Batteries and cables ... yeah, I would do it in a pinch. But looking at the guys I wheel with; some have Optimas, some have OE batteries, and some have less than that. I would fear stringing 2 or 3 unknown/different batteries together. Plus the idea of short circuiting a battery for welding purposes really scares me even though I know it's been successfully done.
Josh, if you have those brackets, I would greatly appreciate any specs on them that you have. Do your brackets replace the Jeep's OE alternator or just mount the Ford one in addition to the OE unit?
Pin, your explanation and picture do have me leaning towards the ho-made setup now, especially if I can easily mount a Ford alt. I presume that pic is from your own setup. Did you go with the Napa power supply or just run the cables right off an extra alt.?
Also, Premier's page talks about having to run one polarity when welding on someone else's rig and the opposite polarity when welding on your own. Am I correct in thinking that it's as simple as just swapping the connectors (red to red, black to black or red to black and vice versa)? I know it's a stupid question and probably has a stupid answer, like "yes."
cmk
Pin Head 02-20-2002, 06:39 PM Originally posted by EBSTEVE
Pin Head
Where did you get the 110volt power supply from? The NAPA one seems a bit steep for me being unemployed and all.
It isn't real clear from the article, but you don't need the NAPA regulator unless you want to run regulated 110V DC to power tools. I didn't think it was worth it.
The wiring is simple: Just run a wire from the field terminal on the Ford alternator (marked F) to the battery + pole when you want to weld. I use a short piece of wire with a spade lug at one end and an alligator clip on the other :smokin: I use jumper cables for a stinger and work piece: one from the + Bat terminal of the alternator and the other from ground.
You can easily run 110 V DC tools like an angle grinder with this set up as they put out 100-150 V depending on the engine speed.
I just made up a mount on top of my York compressor next to my stock alternator. I don't keep the Ford alternator mounted all the time. I have a total of about $20 in it and it doesn't get much easier or simpler.

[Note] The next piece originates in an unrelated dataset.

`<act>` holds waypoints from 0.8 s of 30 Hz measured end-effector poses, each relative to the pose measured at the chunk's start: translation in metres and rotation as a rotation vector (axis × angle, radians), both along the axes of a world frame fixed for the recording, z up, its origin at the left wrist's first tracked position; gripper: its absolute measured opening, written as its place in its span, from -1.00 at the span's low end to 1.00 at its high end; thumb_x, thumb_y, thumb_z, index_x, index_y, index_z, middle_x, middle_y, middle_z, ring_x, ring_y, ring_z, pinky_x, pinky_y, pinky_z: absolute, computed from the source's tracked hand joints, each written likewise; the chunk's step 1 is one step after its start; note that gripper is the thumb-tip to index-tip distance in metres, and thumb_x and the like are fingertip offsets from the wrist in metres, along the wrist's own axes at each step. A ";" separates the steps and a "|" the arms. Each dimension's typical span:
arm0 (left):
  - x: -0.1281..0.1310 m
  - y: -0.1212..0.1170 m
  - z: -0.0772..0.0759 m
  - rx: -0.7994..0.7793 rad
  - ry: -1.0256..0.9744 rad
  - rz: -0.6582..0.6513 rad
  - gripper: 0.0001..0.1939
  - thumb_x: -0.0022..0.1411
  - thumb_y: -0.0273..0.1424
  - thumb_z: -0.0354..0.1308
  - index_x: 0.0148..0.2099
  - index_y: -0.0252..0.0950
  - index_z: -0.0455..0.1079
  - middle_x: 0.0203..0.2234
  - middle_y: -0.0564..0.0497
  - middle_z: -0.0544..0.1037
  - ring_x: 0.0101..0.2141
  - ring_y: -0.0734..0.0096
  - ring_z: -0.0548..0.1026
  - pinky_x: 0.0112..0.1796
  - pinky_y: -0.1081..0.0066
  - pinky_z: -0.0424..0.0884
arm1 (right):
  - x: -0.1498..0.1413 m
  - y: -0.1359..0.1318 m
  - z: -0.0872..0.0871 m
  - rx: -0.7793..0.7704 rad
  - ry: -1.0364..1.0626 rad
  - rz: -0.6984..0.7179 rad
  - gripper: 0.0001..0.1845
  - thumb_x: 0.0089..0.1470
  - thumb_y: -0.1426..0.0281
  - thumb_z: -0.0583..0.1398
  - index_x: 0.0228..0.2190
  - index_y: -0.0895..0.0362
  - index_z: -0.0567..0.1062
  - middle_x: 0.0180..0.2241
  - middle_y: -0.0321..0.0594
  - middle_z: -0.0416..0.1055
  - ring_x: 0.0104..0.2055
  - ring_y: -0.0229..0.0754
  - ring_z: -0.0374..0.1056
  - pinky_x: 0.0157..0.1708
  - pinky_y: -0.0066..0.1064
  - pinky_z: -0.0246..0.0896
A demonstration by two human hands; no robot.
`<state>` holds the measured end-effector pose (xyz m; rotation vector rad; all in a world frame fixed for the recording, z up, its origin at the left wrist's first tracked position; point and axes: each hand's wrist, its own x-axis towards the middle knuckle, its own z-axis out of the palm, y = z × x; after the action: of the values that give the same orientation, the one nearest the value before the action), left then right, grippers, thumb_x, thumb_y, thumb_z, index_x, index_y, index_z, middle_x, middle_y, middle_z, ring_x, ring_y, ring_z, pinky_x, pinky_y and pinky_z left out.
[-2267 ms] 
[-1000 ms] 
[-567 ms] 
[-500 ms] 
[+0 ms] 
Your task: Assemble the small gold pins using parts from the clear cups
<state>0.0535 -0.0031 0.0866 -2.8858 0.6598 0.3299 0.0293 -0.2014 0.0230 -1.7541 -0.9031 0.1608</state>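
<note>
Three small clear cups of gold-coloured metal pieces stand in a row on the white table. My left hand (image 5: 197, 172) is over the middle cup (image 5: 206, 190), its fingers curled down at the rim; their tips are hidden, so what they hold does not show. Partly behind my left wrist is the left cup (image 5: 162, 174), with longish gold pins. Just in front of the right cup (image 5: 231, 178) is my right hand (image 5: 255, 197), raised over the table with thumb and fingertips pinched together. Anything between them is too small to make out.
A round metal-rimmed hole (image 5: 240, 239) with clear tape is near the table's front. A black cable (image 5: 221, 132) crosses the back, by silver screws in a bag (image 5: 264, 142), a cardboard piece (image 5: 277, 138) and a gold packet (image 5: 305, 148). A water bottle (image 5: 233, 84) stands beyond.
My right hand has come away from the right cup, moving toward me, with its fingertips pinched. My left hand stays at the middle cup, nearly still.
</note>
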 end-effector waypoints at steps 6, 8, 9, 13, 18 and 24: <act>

The stringer beads shown in the top picture are made with the Ford alternator and 3/32 rod. The first and third bear are 6010 and the second and 4th are 7014 fast fill. No cooling down in between beads, so the duty cycle is good.
Yes, you can change either polarity just bw swapping leads, but you can only weld on your own rig in DCRP (DCEP) mode, since the ground on the alternator is always negative.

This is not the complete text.